The story of Il Poggione began at the end of the 19th century, when Lavinio Franceschi, fascinated by the tale of a shepherd moving his sheep for the summer pasture on the slopes of the Maremma between Montalcino and Sant’Angelo, decided to buy the land. Originally the farm was called Sant’Angelo in Colle and was then split between the two brothers Leopoldo and Stefano Franceschi in Col d’Orcia and Il Poggione. New management meant the end of medieval agricultural methods. A great effort was directed towards the selection of better Sangiovese clones and the planting of sites with better terroir. Il Poggione estate is one of the biggest as it covers an area of 600ha, of which 125ha are planted with vines at an altitude of 320m above sea level and 70 with olive trees.

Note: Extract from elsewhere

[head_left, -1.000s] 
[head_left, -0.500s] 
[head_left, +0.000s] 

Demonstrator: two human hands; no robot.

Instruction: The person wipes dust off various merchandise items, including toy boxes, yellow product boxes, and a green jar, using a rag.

Their guiding principle is to take extreme care of the vines, with hand harvest only and processed in the state-of-the-art winery built in 2004, where they combine the most innovative techniques without losing sight of tradition. A total control of the vinification process guarantees its quality. Il Poggione ages the wines in French oak casks, kept five metres underground.
My tour of the winery was hosted by Marco, a passionate guy who has worked at the estate for two years. He shared with me the history and philosophy of Il Poggione. The tasting rooms is very elegant, with high ceilings and antique furniture.
The tasting table is a wonderful piece made of recycled wooden barrels. Here we opened the Rosso di Montalcicno 2015 and the Brunello di Montalcino 2012.
The Rosso is meant to be easier to drink, an everyday red, but probably the everyday drinking standards of Montalcino are different from other regions! The wine is young, bright, crisp and definitely more accessible than Brunello. However, it does have a great structure with firm tannins and the typical acidity bite of Sangiovese. The 2015 vintage was actually top rated with almost perfect weather conditions. The grapes for the Rosso are sourced from the younger vines and, though not required by law, the wine is aged in a combination of large casks before spending some time in bottle. The wine is intense and he will pair perfectly with wild boar pappardelle.
The Brunello is the prince, sourced from vines of at least 20 years, and aged for three years in big French barrels followed by a period of bottle age. It is deep, with a darker fruit aroma profile. It is definitely closed as you first open the bottle, needing some oxygen to come alive. When it does open up, the ripe black fruit profile becomes prominent together with sweet spices. The wine is muscular with high but smooth, refined tannins balanced by the usual high acidity, with great texture and amazing length.
It is easy to feel a big contrast between the fast life of London and the slow pace of Montalcino, where everything takes longer to do, and people take time to interact with each other. It does seem a bit uncomfortable at the beginning, but I don’t think it would take too long to get used to. It is a healthy, enjoyable lifestyle with the best locally produced food ever and top class wines. Dinners are long and drawn out and there is always grappa to be drunk at the end of the meal. You can cycle or walk around the hills, where the landscape is simply breathtaking. It’s hard to beat!